Task objective — All lines from the one that contains "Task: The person" through the final line of the entries must be repeated exactly. No other lines belong in the output.

Data section —

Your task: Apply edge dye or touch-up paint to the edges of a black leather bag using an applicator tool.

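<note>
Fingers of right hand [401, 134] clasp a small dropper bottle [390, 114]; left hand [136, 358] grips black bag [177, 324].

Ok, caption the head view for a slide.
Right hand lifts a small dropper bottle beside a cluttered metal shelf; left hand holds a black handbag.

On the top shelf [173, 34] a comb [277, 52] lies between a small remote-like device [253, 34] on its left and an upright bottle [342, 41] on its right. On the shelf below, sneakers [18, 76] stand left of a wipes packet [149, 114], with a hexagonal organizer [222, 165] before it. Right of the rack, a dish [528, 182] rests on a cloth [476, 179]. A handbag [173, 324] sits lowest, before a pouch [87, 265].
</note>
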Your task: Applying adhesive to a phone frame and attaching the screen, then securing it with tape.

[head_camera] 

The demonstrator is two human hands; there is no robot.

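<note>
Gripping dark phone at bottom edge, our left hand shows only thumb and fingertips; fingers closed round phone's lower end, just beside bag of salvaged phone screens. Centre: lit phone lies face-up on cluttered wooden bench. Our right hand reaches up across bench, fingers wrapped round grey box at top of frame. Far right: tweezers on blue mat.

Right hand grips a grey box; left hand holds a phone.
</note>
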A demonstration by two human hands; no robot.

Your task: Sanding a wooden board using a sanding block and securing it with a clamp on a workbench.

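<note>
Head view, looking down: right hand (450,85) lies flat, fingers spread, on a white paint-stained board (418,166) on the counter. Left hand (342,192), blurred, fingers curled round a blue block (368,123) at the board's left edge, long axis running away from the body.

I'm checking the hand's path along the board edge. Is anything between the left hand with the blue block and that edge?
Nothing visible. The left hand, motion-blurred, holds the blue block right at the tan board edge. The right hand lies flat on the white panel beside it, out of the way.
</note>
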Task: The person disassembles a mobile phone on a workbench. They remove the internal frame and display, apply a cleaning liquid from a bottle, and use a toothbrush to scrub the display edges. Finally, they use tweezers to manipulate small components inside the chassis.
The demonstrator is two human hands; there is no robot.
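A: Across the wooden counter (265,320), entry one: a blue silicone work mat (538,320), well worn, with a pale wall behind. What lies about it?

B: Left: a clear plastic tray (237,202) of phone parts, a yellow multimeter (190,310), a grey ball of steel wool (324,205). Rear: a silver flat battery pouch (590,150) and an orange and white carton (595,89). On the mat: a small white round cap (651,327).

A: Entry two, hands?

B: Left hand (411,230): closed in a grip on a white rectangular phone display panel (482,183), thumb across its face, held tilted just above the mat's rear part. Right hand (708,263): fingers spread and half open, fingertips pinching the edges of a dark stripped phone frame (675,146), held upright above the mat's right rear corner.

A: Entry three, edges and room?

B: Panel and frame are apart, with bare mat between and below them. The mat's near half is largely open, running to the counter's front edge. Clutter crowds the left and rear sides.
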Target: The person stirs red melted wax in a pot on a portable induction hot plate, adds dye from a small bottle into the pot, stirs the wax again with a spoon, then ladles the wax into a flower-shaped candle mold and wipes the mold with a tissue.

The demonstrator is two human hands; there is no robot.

Exercise response —
Task: The person disassembles a mobile phone on a workbench. They remove the internal frame and display, apply a cleaning liquid from a bottle, and use a toothbrush to scrub the display edges. Finally, they use tweezers to manipulate small components inside the chassis.
The demonstrator is two human hands; there is no robot.
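A: Across the wooden counter (265,320), entry one: a blue silicone work mat (538,320), well worn, with a pale wall behind. What lies about it?

B: Left: a clear plastic tray (237,202) of phone parts, a yellow multimeter (190,310), a grey ball of steel wool (324,205). Rear: a silver flat battery pouch (590,150) and an orange and white carton (595,89). On the mat: a small white round cap (651,327).

A: Entry two, hands?

B: Left hand (411,230): closed in a grip on a white rectangular phone display panel (482,183), thumb across its face, held tilted just above the mat's rear part. Right hand (708,263): fingers spread and half open, fingertips pinching the edges of a dark stripped phone frame (675,146), held upright above the mat's right rear corner.

A: Entry three, edges and room?

B: Panel and frame are apart, with bare mat between and below them. The mat's near half is largely open, running to the counter's front edge. Clutter crowds the left and rear sides.
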Target: The person stirs red melted wax in a pot on a portable induction hot plate, adds dye from a small bottle into the pot, stirs the wax again with a spoon, then ladles the wax into a flower-shaped candle mold and wipes the mold with a tissue.

The demonstrator is two human hands; there is no robot.

The answer to this exercise is complete.